Types of attacks I have learned
- Man in the middle attack
The attacker not only intercepts communications between two systems but also remains undetectable by passing on the communications/ packets they received from one side to the other side and vise versa. The attacker can eavesdrop conversations or alter the communication before forwarding it. There are many types of MITM attacks.
2. ARP Poisoning
ARP poisoning is a form of MITM attack. The attacker pretend to be the router by poisoning the host device’s ARP table (they send fake ARP replies that contains the incorrect mapping of IP address to MAC address every second or few seconds to fool the host into believing that they are the router.)
3. SSL Hijacking
It is again an MITM attack that involves the attacker hijacking secure SSL connections. This can be illustrated with the example of Lenovo and Superfish — essentially Lenovo installed a piece of malware/ spyware-adware that performs MITM attacks on their consumer grade computers. This ‘malware’ installs a self-signed root certificate on the computer in order to intercept HTTPS traffic and its purpose is to act like an adware. However, this essentially broke HTTPS and all websites became trusted websites according to this self-signed root certificate. This provided actual malicious attackers the opportunity to compromise the computers in any way they want.

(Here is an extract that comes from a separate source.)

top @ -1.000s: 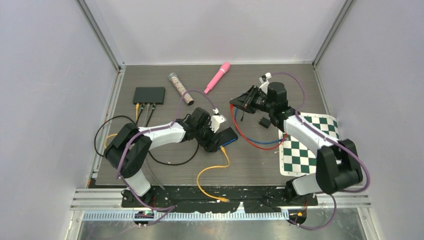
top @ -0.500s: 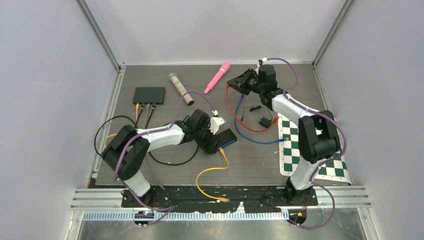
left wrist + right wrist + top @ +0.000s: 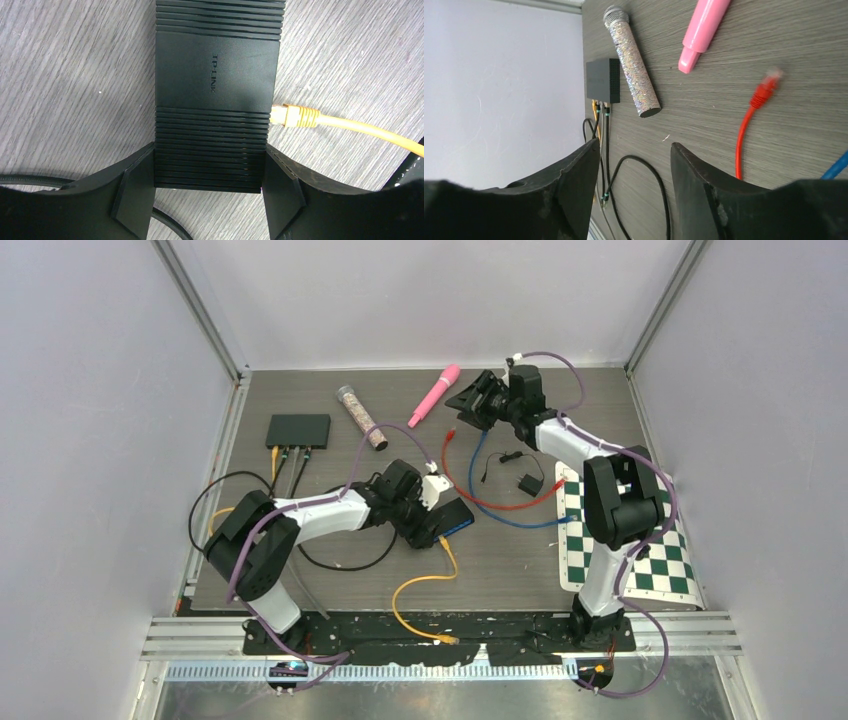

4. XSS — Cross Site Scripting attack
XSS is the №1 vulnerability on the web today. It is a client-side code injection attack. After the malicious code is injected, when an user views the webpage, the code is executed which compromises the user.
Here is a real world example in which a social media site MySpace was affected — Greatest Moments in Hacking History: Samy Kamkar Takes Down Myspace — YouTube
5. SQL Injection
The attacker can type in specific commands into web forms which are connected to SQL database. The command will allow the attacker to steal or modify data.
6. XSRF — Cross Site Request Forgery
An attack that is possible when the hacker hijacks a legitimate user’s established/ authenticated session token and uses it to perform unauthorized actions such as transferring money to their own account without needing additional verification.